> **DESCRIPTION OF THE TASK**: All of the records should be given back exactly and in full.

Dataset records

● ● ● ● ●

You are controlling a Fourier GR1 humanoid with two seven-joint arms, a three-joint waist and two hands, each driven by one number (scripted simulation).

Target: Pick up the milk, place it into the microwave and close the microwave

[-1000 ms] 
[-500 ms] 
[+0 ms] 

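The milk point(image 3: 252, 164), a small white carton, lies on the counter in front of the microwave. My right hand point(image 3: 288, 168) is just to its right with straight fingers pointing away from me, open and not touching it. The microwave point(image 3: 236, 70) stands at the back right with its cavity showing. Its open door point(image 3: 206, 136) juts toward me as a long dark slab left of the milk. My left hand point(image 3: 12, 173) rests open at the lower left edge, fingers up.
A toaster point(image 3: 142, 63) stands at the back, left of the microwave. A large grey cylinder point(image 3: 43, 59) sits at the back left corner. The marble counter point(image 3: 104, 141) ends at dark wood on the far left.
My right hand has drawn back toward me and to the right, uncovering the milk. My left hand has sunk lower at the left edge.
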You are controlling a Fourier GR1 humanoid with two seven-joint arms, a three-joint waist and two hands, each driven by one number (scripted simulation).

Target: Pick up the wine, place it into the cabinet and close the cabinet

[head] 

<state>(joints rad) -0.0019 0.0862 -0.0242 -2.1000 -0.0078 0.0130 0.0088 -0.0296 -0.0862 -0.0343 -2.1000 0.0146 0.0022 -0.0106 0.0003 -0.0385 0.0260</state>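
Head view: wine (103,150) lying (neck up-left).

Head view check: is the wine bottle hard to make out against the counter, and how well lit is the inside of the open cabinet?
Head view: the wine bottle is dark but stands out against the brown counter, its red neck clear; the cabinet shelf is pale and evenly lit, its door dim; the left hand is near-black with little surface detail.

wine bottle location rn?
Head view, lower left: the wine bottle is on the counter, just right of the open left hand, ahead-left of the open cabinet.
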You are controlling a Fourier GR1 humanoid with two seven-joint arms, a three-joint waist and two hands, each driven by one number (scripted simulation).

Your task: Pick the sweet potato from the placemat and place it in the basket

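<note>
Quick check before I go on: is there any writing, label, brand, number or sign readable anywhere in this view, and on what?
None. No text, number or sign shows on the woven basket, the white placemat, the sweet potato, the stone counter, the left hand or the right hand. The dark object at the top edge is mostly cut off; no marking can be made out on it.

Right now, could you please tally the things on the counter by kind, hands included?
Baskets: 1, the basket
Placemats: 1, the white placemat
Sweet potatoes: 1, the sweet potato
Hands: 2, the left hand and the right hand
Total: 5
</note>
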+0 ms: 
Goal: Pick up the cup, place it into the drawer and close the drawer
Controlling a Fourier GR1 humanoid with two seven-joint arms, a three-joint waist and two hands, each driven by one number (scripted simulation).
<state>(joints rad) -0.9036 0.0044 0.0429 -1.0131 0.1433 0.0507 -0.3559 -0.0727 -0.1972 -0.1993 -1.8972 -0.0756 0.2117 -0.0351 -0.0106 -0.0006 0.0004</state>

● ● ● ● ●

> **EXERCISE RESPONSE**:
You are controlling a Fourier GR1 humanoid with two seven-joint arms, a three-joint waist and two hands, each driven by one number (scripted simulation).

Target: Pick up the milk, place it into the microwave and close the microwave

[-1000 ms] 
[-500 ms] 
[+0 ms] 

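The milk point(image 3: 252, 164), a small white carton, lies on the counter in front of the microwave. My right hand point(image 3: 288, 168) is just to its right with straight fingers pointing away from me, open and not touching it. The microwave point(image 3: 236, 70) stands at the back right with its cavity showing. Its open door point(image 3: 206, 136) juts toward me as a long dark slab left of the milk. My left hand point(image 3: 12, 173) rests open at the lower left edge, fingers up.
A toaster point(image 3: 142, 63) stands at the back, left of the microwave. A large grey cylinder point(image 3: 43, 59) sits at the back left corner. The marble counter point(image 3: 104, 141) ends at dark wood on the far left.
My right hand has drawn back toward me and to the right, uncovering the milk. My left hand has sunk lower at the left edge.
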You are controlling a Fourier GR1 humanoid with two seven-joint arms, a three-joint waist and two hands, each driven by one number (scripted simulation).

Target: Pick up the wine, place it into the cabinet and close the cabinet

[head] 

<state>(joints rad) -0.0019 0.0862 -0.0242 -2.1000 -0.0078 0.0130 0.0088 -0.0296 -0.0862 -0.0343 -2.1000 0.0146 0.0022 -0.0106 0.0003 -0.0385 0.0260</state>
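Head view: wine (103,150) lying (neck up-left).

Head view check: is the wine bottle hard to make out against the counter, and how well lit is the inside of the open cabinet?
Head view: the wine bottle is dark but stands out against the brown counter, its red neck clear; the cabinet shelf is pale and evenly lit, its door dim; the left hand is near-black with little surface detail.

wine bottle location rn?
Head view, lower left: the wine bottle is on the counter, just right of the open left hand, ahead-left of the open cabinet.
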You are controlling a Fourier GR1 humanoid with two seven-joint arms, a three-joint waist and two hands, each driven by one number (scripted simulation).

Your task: Pick the sweet potato from the placemat and place it in the basket

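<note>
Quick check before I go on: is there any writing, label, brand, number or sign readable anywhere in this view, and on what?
None. No text, number or sign shows on the woven basket, the white placemat, the sweet potato, the stone counter, the left hand or the right hand. The dark object at the top edge is mostly cut off; no marking can be made out on it.

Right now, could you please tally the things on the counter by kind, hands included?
Baskets: 1, the basket
Placemats: 1, the white placemat
Sweet potatoes: 1, the sweet potato
Hands: 2, the left hand and the right hand
Total: 5
</note>
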+0 ms: 
Goal: Pick up the cup, place it into the drawer and close the drawer
Controlling a Fourier GR1 humanoid with two seven-joint arms, a three-joint waist and two hands, each driven by one number (scripted simulation).
<state>(joints rad) -0.9036 0.0044 0.0429 -1.0131 0.1433 0.0507 -0.3559 -0.0727 -0.1972 -0.1993 -1.8972 -0.0756 0.2117 -0.0351 -0.0106 -0.0006 0.0004</state>

That finishes the exercise, with nothing more to add.